“Caro” licenziamento, ti scrivo…
Scritto da Avv. Patrizia D’Ercole
Come forse ormai tutti sanno, allo stato attuale, ogni ipotesi di licenziamento è disciplinata da due diversi regimi, a seconda dell’anzianità di servizio del lavoratore che lo subisce.
Infatti, se per i lavoratori assunti prima del 7 marzo 2015 continuano a trovare applicazione i noti meccanismi della tutela reale (il buon vecchio articolo 18, sebbene rivisto e corretto dalla riforma Fornero) quanto alle imprese sopra i 15 dipendenti e della tutela obbligatoria (l’indennizzo economico dalle 2,5 alle 6 mensilità) per le imprese più piccole, per i dipendenti assunti a decorrere da tale data si applica il c.d. “contratto a tutele crescenti”.
In buona sostanza, relegata a poche ipotesi marginali la reintegrazione, la tutela contro il licenziamento illegittimo è meramente economica in quanto, secondo il meccanismo ipotizzato dal Decreto Legislativo n. 23/2015 che ha introdotto il contratto a tutele crescenti, implica la condanna al pagamento da parte del datore di lavoro di due mensilità dell’ultima retribuzione di riferimento per il calcolo del TFR per ogni anno di servizio, da un minimo ad un massimo che, per le aziende aventi il requisito dimensionale previsto dall’art. 18 dello Statuto dei Lavoratori, sono rispettivamente pari a quattro e ventiquattro mensilità; tali ammontari sono dimezzati per le aziende più ridotte dimensioni.
La norma, come discusso in un precedente articolo, è stata nell’occhio del ciclone sin dal momento in cui ha visto la luce ed ha subito una prima modifica già con il Decreto Dignità del 2018, che per le grandi aziende, ha aumentato i valori dell’indennità portando il minimo a 6 mensilità ed il massimo a 36.
In questo contesto è intervenuta, solo pochi mesi fa, la Corte Costituzionale che, investita della questione di legittimità costituzionale del contratto a tutele crescenti con riferimento a diversi profili, con sentenza n. 194 del 26 settembre 2018 pubblicata lo scorso 8 novembre ha dichiarato l’illegittimità della norma nella parte in cui la stessa àncora la quantificazione dell’indennizzo al solo criterio dell’anzianità di servizio.
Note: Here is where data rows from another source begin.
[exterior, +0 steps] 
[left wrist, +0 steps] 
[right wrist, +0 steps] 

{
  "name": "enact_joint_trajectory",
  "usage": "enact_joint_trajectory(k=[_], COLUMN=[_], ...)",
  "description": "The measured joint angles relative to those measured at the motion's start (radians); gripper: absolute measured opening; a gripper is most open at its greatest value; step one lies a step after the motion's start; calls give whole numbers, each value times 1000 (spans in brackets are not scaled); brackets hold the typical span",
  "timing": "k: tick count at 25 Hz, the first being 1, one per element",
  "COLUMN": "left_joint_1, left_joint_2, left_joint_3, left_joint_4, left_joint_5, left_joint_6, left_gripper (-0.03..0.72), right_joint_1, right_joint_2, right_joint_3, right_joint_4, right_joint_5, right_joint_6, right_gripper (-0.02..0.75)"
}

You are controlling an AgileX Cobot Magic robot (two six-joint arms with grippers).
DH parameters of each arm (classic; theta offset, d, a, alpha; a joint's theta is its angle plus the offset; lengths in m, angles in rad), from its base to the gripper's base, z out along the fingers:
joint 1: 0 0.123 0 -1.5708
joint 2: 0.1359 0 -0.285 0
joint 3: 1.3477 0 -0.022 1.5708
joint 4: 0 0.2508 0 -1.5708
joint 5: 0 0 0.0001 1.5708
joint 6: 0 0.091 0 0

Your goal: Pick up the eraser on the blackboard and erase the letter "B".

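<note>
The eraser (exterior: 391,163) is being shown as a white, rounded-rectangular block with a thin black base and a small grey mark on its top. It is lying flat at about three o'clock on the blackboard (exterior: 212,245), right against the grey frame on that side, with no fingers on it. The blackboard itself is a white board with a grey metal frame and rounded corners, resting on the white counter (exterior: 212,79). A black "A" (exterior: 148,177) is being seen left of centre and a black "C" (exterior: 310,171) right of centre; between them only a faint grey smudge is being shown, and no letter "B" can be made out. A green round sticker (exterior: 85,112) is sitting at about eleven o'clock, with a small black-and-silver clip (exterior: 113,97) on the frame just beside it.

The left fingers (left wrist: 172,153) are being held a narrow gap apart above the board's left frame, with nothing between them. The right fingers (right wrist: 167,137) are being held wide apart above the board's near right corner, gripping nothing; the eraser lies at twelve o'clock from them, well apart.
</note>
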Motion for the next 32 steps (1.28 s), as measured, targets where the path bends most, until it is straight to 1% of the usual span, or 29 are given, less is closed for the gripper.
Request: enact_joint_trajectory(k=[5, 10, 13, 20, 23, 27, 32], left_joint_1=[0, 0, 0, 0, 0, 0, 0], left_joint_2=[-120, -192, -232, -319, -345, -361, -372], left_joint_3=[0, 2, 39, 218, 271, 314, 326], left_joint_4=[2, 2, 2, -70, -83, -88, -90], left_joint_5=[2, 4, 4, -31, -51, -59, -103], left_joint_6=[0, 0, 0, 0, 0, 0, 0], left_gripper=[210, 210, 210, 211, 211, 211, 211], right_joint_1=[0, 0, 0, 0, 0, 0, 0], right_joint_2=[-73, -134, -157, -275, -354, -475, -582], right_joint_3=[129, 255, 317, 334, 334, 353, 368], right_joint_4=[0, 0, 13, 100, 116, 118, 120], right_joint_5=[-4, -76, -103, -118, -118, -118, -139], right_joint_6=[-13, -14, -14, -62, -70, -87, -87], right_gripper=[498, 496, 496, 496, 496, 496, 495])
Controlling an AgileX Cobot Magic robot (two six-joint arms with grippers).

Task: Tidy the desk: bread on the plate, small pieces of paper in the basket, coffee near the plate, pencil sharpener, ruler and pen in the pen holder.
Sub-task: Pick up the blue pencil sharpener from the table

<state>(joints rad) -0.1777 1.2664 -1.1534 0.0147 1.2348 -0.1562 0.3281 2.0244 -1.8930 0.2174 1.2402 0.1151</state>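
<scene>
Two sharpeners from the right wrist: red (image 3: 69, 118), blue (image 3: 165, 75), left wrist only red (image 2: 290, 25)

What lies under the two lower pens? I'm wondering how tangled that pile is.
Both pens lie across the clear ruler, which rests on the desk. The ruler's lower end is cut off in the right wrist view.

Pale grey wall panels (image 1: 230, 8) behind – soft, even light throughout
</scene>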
La Corte, con quella che viene in gergo definita, con una brutta espressione, sentenza “additiva”, ha modificato essa stessa la disposizione incriminata dichiarando l’illegittimità dell’inciso che fa appunto riferimento all’anzianità di servizio.
Nel motivare tale decisione, la Corte ha chiarito che l’indennità prevista per il risarcimento illegittimo ha due funzioni, di ristoro del danno per il lavoratore ingiustamente licenziato e di dissuasione del datore di lavoro: pertanto, secondo gli Ermellini, l’anzianità aziendale è un criterio insufficiente perché non soddisfa nessuna di queste due esigenze e frustra per di più la discrezionalità dei magistrati che, anziché personalizzare il danno a seconda della situazione che si trovano davanti, sono ridotti a fungere da meri contabili. Perciò, conclude la Corte Costituzionale, il “giudice terrà conto innanzi tutto dell’anzianità di servizio”, ma anche degli altri criteri già previsti da varie disposizioni di legge, ivi incluso il novellato articolo 18, e in particolare “avuto riguardo al numero dei dipendenti occupati, alle dimensioni dell’impresa, all’anzianità di servizio del prestatore di lavoro, al comportamento e alle condizioni delle parti”.
Gli effetti di questo vero e proprio tornado non hanno tardato a farsi sentire.
Anzitutto, nella pratica, l’asticella delle negoziazioni si è sensibilmente alzata, con il rischio di rendere sempre meno appetibile meccanismi di mediazione pensati per evitare di intasare le aule dei Tribunali.
Nella teoria, la dottrina appare divisa, oscillando tra i due estremi di chi si dichiara fautore della necessità, per evitare arbitri, di provvedere ad una sorta di tabellazione dell’indennità risarcitoria, un po' come avviene per il risarcimento del danno alla salute, e di chi professa invece l’assoluta e massima libertà della magistratura e calca soprattutto la mano sul requisito delle condizioni delle parti, sulla scorta del principio tutto da dimostrare secondo cui chi è più grosso ha necessariamente più denari.
E i Tribunali? Alcuni orientamenti cominciano a trapelare.
In uno stesso Foro, taluni Giudici sottolineano, invero unitamente alla Corte Costituzionale, la prevalenza del criterio dell’anzianità, mentre altri ritengono di dover maggiormente valorizzare altri fattori, valutando singolarmente ogni situazione.
Intanto, poi, qualcuno si è già pronunciato. Il 21 novembre 2018, il Tribunale di Genova, applicando la decisione costituzionale, ha liquidato ad una dipendente illegittimamente licenziata l’indennità massima applicabile all’azienda convenuta nonostante l’esigua anzianità aziendale, ritenendo congruo valorizzare invece elementi quali la particolare competenza professionale, le condizioni ed il comportamento delle parti, le modalità di attuazione del licenziamento.
È evidente il pericolo insito in una tale situazione di incertezza: non solo per le aziende, che si trovano nella materiale impossibilità di valutare gli impatti economici di un licenziamento individuale o, peggio ancora, collettivo dichiarato illegittimo; ma anche per i lavoratori, che, senza parametri chiari e intellegibili, rischiano di non avere gli strumenti per valutare la convenienza di un accordo o di non comprendere il perché della liquidazione di un importo in luogo di un altro, con qualche difficoltà anche nella valutazione dell’opportunità di un appello avverso una pronuncia di primo grado che reputino non completamente giusta.